A Fundação de Vigilância em Saúde do Amazonas – Dra. Rosemary Costa Pinto (FVS-RCP) reforçou, nesta quarta-feira (10/06), orientações para evitar doenças relacionadas à água contaminada e acidentes com animais peçonhentos durante as cheias dos rios no estado. As recomendações foram divulgadas após o aumento do volume das chuvas e da elevação do nível dos rios, que afetam áreas urbanas e rurais.
Riscos e medidas imediatas
Com o avanço das chuvas e a ampliação das alagações, há dispersão de lixo e esgoto que compromete a qualidade da água. Segundo a diretora-presidente Tatyana Amorim, a FVS-RCP realiza monitoramento epidemiológico contínuo e dá apoio técnico aos municípios. A instituição também distribui insumos, como hipoclorito de sódio a 2,5%, em localidades estratégicas.
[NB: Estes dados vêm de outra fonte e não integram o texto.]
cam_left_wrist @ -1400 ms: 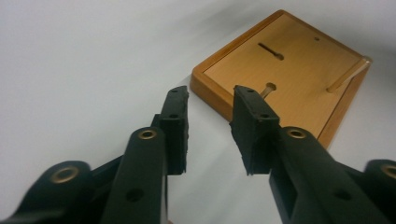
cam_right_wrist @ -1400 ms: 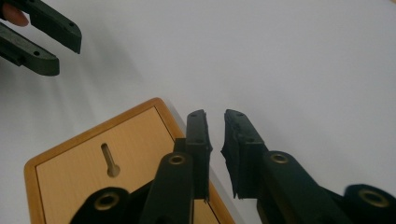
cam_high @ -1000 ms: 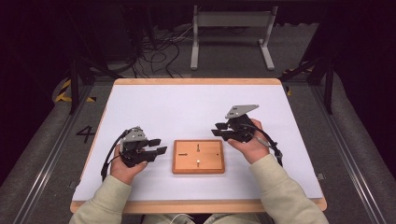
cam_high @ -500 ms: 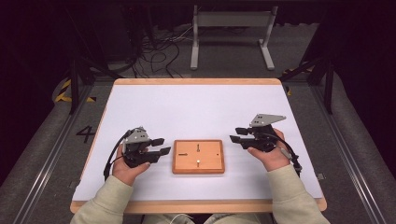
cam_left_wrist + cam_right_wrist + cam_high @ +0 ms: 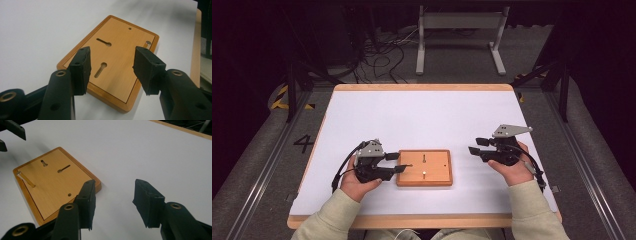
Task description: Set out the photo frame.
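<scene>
Left gripper (image 5: 396,162), held low at the near left of the white table (image 5: 422,115), has its jaws apart with the tips at the left edge of the wooden board (image 5: 424,167); contact cannot be confirmed. Board lies flat near the front centre, two keyhole slots (image 5: 103,44) in its face and a small metal pin (image 5: 148,43) standing upright from it. Right gripper (image 5: 477,145), jaws also apart and empty, hovers clear of the board's right edge.
</scene>
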### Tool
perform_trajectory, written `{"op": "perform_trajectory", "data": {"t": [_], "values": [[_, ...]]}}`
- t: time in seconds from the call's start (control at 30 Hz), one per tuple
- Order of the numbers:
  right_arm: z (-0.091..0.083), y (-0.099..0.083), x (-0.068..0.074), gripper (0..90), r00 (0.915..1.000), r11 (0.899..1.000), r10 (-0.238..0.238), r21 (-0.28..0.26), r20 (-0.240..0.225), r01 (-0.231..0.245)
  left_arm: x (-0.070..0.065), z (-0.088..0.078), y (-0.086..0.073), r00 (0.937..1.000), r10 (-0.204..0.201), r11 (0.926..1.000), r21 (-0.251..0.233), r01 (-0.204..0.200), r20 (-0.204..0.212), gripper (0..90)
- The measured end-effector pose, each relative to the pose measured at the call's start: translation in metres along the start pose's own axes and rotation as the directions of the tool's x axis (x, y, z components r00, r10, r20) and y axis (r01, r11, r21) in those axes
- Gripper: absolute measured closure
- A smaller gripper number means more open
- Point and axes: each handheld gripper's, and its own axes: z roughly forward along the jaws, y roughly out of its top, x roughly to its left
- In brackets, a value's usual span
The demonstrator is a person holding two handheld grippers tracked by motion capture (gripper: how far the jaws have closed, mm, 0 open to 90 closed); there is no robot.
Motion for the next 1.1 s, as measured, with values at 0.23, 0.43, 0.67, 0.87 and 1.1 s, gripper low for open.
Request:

O diretor da Vigilância Epidemiológica, Alexsandro Melo, recomenda medidas básicas para o consumo humano: filtrar, ferver ou clorar a água. Ele alerta para evitar contato direto com a água de enchentes e, durante a limpeza de áreas alagadas, usar botas e luvas.
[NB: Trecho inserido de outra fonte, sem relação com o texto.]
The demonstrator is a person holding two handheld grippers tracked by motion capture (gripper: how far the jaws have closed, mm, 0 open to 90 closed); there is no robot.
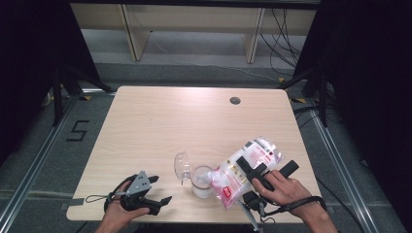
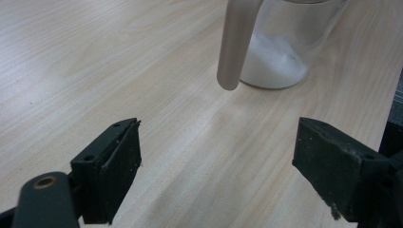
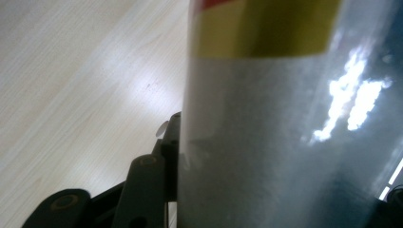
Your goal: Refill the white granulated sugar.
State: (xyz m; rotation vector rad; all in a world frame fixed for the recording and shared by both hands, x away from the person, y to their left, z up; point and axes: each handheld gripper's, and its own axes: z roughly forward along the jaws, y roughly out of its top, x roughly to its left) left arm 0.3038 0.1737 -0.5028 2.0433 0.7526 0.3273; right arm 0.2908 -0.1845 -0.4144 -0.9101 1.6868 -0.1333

Animais peçonhentos e prevenção doméstica
O diretor de Vigilância Ambiental, Elder Figueira, explicou que a subida das águas altera o habitat de serpentes, escorpiões e outros animais, que podem se aproximar de residências e locais de circulação. Por isso, a orientação é manter os ambientes limpos e redobrar os cuidados em áreas alagadas.
Dados do monitoramento
No conjunto das unidades sentinelas da capital e do interior, a Doença Diarreica Aguda (DDA) permanece entre os principais agravos acompanhados. Entre janeiro e maio de 2026 foram registrados cerca de 91.000 casos no Amazonas, com aproximadamente 40% das notificações em Manaus. No interior, Tefé e Parintins figuram entre os municípios com maior número de registros no período.
Em relação às doenças associadas ao contato com água contaminada, o estado registrou 11 casos de leptospirose entre janeiro e maio de 2026, ante 13 casos no mesmo período de 2025, redução de 15,4%.
Sobre acidentes com animais peçonhentos, somente no primeiro trimestre de 2026 o Amazonas contabilizou 1.042 acidentes, o que reforça a necessidade de medidas preventivas em áreas sujeitas às cheias.
Até o momento, a FVS-RCP distribuiu 2.163.400 frascos de hipoclorito de sódio a 2,5% para todos os municípios do Amazonas, insumo considerado importante para o tratamento da água destinada ao consumo humano, especialmente em situações emergenciais e em áreas rurais mais vulneráveis.